TASK OBJECTIVE =>
Give an exact copy of the lines from the beginning of the listing below to the "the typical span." line, inclusive.

COLLECTED MATERIAL =>
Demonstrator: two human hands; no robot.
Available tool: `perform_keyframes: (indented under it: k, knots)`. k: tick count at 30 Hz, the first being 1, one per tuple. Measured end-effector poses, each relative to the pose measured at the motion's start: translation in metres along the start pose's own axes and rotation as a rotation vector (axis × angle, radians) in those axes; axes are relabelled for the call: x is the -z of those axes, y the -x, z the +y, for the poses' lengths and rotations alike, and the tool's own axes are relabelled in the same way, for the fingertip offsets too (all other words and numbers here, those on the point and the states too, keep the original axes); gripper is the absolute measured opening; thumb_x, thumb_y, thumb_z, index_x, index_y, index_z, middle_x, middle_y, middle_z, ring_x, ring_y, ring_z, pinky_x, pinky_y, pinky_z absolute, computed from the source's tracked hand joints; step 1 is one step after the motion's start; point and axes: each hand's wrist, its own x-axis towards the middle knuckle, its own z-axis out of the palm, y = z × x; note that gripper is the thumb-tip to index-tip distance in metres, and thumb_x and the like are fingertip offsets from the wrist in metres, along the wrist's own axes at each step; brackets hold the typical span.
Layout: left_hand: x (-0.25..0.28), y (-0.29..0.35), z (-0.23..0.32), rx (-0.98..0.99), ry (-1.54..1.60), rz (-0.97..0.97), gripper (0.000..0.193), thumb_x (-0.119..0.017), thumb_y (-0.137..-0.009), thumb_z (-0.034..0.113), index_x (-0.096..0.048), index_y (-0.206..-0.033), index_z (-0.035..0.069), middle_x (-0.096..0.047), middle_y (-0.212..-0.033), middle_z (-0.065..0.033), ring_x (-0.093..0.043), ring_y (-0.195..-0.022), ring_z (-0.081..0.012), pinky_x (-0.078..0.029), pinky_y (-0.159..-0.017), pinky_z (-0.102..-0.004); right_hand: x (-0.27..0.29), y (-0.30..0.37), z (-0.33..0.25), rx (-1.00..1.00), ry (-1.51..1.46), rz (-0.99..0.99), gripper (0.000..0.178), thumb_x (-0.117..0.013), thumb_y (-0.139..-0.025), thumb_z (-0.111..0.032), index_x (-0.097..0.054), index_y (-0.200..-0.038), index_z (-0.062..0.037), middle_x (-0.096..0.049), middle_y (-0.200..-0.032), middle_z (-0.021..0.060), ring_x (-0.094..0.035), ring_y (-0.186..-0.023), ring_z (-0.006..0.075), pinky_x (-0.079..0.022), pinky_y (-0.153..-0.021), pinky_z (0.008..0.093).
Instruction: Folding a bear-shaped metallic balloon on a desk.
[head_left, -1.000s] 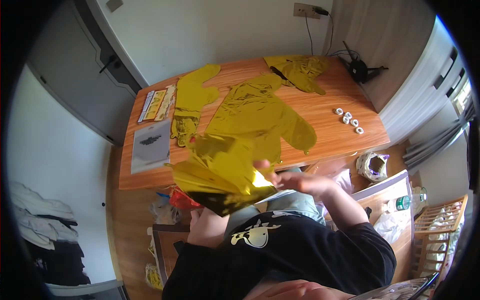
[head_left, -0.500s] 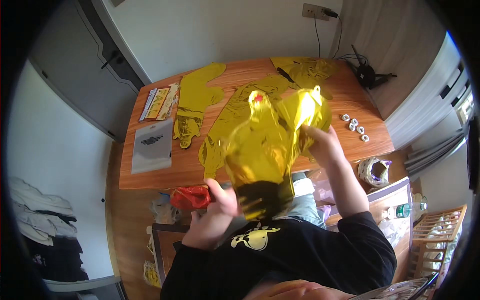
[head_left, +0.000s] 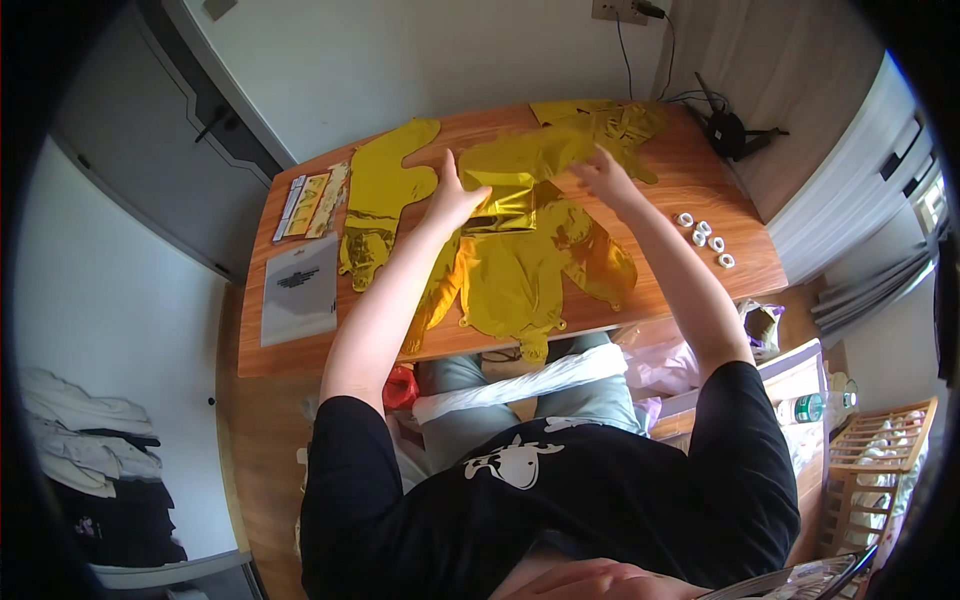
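A large flat gold foil balloon (head_left: 515, 285) lies over the near middle of the table, its narrow tabbed end reaching the front edge. Its far part is lifted and blurred between my hands. My left hand (head_left: 458, 203) grips the left side of this lifted foil, thumb over it and a finger pointing away. On the right, my right hand (head_left: 608, 182) has its fingers at the foil's far right edge, slightly smeared by motion, apparently pinching it. Another flat gold foil balloon (head_left: 385, 185) lies left of my left hand, and more gold foil (head_left: 625, 125) lies crumpled at the back right.
Several small white rolls (head_left: 702, 230) sit on the table's right side. A black router (head_left: 728, 135) with cables stands behind them. Colourful packaging (head_left: 312, 205) and a clear plastic sleeve (head_left: 300, 290) lie on the left. A red bag (head_left: 400, 387) shows below the front edge.
The gold balloon has gone from above my lap down onto the table, spread out flat. Both arms have stretched away from me, and my left hand has moved far forward onto the foil.
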Motion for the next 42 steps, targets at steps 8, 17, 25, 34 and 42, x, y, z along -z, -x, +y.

SOLUTION TO THIS TASK =>
Demonstrator: two human hands; no robot.
Available tool: `perform_keyframes: (indented under it: k, knots)`. k: tick count at 30 Hz, the first being 1, one per tuple. Measured end-effector poses, each relative to the pose measured at the motion's start: translation in metres along the start pose's own axes and rotation as a rotation vector (axis × angle, radians) in those axes; axes are relabelled for the call: x is the -z of those axes, y the -x, z the +y, for the poses' lengths and rotations alike, and the tool's own axes are relabelled in the same way, for the fingertip offsets too (all other words and numbers here, those on the point and the states too, keep the original axes); gripper is the absolute measured opening; thumb_x, thumb_y, thumb_z, index_x, index_y, index_z, middle_x, middle_y, middle_z, ring_x, ring_y, ring_z, pinky_x, pinky_y, pinky_z absolute, computed from the source's tracked hand joints; step 1 is one step after the motion's start; point and axes: each hand's wrist, its own x-axis towards the middle knuckle, its own z-axis out of the palm, y = z × x; note that gripper is the thumb-tip to index-tip distance in metres, and thumb_x and the like are fingertip offsets from the wrist in metres, along the wrist's own axes at each step; brackets hold the typical span.

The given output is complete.